From: Lorenzo Stoakes
Date: Thu Mar 30 2023 - 14:43:03 EST


On Thu, Mar 30, 2023 at 07:45:14PM +0500, stsp wrote:
> Add a few CCs.
>
> 30.03.2023 17:38, stsp пишет:
> > Hello.
> >
> > Attached is a small test-case that
> > demonstrates the problem.
> > The problem happens if you change
> > some data in a file-backed private
> > mapping and then use mremap on
> > it with MREMAP_DONTUNMAP flag.
> > The result is:
> > - destination copy is valid
> > - source copy restored from the original file
> >
> > So the 2 copies do not match.

This seems to be a case of the documentation not quite being correct in the
case of a MAP_PRIVATE file mapping, from the mremap man page discussing
MREMAP_DONTUNMAP:-

After completion, any access to the range specified by old_address and
old_size will result in a page fault. The page fault will be han‐ dled
by a userfaultfd(2) handler if the address is in a range previously
registered with userfaultfd(2). Otherwise, the kernel allocates a
zero-filled page to handle the fault.

This documents what happens with the combination of MREMAP_DONTUNMAP and
_anonymous_ mappings. This is accurate in the anonymous mapping case
because after move_page_tables() the VMA remains the same but accesses
cause page faults which will map the zero page.

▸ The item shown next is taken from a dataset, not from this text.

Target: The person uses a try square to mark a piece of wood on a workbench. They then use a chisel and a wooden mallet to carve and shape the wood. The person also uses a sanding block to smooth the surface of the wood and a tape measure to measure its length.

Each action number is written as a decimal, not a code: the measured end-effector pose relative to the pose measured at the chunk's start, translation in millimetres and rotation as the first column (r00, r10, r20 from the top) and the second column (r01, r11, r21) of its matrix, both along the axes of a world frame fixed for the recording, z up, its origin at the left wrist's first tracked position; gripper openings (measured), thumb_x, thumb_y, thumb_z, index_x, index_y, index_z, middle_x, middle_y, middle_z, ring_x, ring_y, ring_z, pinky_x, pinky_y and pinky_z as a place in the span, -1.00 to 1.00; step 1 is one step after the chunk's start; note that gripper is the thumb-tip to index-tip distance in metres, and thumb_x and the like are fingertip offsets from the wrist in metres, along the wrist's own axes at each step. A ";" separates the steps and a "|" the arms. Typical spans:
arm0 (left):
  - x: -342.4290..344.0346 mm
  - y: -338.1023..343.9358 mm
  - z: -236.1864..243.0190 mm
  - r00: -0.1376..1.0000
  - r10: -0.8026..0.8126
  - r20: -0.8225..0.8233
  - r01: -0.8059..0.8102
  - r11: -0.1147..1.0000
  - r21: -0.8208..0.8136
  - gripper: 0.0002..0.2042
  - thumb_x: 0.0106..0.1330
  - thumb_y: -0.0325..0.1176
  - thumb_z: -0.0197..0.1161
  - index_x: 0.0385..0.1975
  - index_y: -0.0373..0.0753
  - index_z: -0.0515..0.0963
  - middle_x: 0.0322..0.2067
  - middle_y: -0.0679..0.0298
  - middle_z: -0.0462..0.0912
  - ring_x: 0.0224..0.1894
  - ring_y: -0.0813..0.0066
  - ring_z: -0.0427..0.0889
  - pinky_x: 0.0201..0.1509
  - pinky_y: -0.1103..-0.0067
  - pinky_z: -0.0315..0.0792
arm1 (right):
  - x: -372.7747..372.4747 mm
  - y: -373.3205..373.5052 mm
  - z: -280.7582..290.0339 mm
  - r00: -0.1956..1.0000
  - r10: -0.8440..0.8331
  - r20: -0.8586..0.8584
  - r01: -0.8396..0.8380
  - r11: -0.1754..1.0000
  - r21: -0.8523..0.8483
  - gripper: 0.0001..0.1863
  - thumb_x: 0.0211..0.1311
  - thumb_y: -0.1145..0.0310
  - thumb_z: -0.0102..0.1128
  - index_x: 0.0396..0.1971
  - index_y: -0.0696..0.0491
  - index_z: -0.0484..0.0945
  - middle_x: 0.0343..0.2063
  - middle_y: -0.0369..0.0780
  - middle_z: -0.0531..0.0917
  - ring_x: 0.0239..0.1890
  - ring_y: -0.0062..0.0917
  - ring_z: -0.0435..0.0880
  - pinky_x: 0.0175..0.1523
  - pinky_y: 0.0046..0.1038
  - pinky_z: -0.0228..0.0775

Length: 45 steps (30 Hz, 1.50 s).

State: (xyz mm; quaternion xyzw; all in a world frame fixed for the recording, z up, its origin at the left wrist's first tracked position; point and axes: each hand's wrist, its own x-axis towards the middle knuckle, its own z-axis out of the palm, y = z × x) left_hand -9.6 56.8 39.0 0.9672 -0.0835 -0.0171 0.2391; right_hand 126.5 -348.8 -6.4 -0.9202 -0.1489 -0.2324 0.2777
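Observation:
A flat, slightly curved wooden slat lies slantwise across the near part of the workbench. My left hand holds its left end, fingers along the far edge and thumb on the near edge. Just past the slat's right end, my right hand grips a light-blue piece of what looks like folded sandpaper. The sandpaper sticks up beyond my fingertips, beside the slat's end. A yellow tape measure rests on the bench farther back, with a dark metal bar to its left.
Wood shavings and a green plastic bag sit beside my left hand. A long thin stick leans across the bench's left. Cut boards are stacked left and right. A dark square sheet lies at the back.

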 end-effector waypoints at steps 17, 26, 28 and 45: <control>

However, MAP_PRIVATE file-backed mappings have different semantics - if the
page table mappings are invalidated in any way (typically due to file
truncation) then, on fault, the mappings revert to a CoW of the page cache
entries, which is exactly what is happening here.

I think this is probably the behaviour you want because fundamentally the
VMAs in both cases map a file and these are the semantics associated with a
MAP_PRIVATE file mapping. You'd otherwise have to either change the
original VMA to be a wholly anonymous mapping (which would cause surprising
behaviour on truncation) or you'd have to explicitly zero the memory and
CoW it in which doesn't really sound appealing either.

Overall this strikes me as a problem with the documentation being a bit
outdated since MREMAP_DONTUNMAP was extended to non-anonymous mappings [1]
and ultimately needs a slightly tweaked explanation to cover this case.

CC-ing Michael, manpages/api lists accordingly.

[1]:https://lore.kernel.org/all/20210323182520.2712101-1-bgeffon@xxxxxxxxxx/